Доктор, надвинув очки со лба на переносицу, подошел к Вадиму, бросил верх одеяла и приложил руку к перевязанной груди.
– Больно?
– Да, но не очень.
– Вы еще легко отделались, – сухо констатировал доктор, откидывая одеяло обратно. – К счастью, у вас крепкий череп. Конечно, есть трещины, но, думаю, скоро будете на ногах. Считайте, что в рубашке родились. – Поверх очков он глянул на Жана: – А вы, господин следователь, не очень его досаждайте.
Когда доктор с медсестрой вышли из палаты, Вадим оживился.
– Я в отключку попал после этого кошмара, поэтому совсем ничего не помню.
– Благодари дверцу машины, – пояснил Жан. – Она весь удар приняла на себя. Ручка на ней сработала как детонатор, и тебя вместе с дверцей отбросило метров на семь. Травматологи поражены, что ты остался цел, тоже говорят, что ты в рубашке родился. Я бы добавил – и твердолобым.

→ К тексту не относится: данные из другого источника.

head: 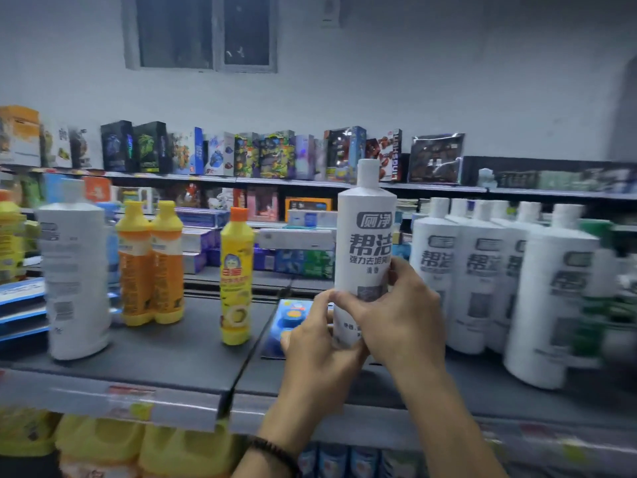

Почему сразу не сообщил мне?
– Не успел.
– Это тебе наглядный урок, – Жан хлопнул себя в бок. – В следующий раз не будешь соваться в пекло без пушки.
– Но Светлану жаль… Сволочи!
Вадим в деталях поведал о происшествии в доме на Знойной. Не забыл сказать и о разговоре со Светланой, который, по его мнению, меняет многое. Жан согласился и попросил его, как только встанет на ноги, написать подробный отчет об этом дне, тоже полагая, что это даст пищу для осмысления загадочных событий.
– Это моя вина, – с трудом выговорил Вадим, еще раз представив, как удавка перерезает горло Светланы.
– Твоя вина?
– Если бы она не уговорила меня подождать ее в машине, пока не соберется и переоденется, этого могло не случиться.
– Но откуда ты мог знать, что на нее готовится покушение?
– Как это ужасно, – Вадим даже содрогнулся, – чувствовать, как проволока, перекрыв доступ кислороду, режет тебе горло и смерть забирает тебя… Вот сволочи! И – никаких следов. Выходит, что Светлана была права, когда говорила, что она жертва обстоятельств? Но Маркин… Да Бог с ним. Думаю, намечается что-то грандиозное. Кто-то дышит нам в затылок.
– К сожалению, это так. Случай с тобой тому подтверждение.
–Что ты имеешь в виду?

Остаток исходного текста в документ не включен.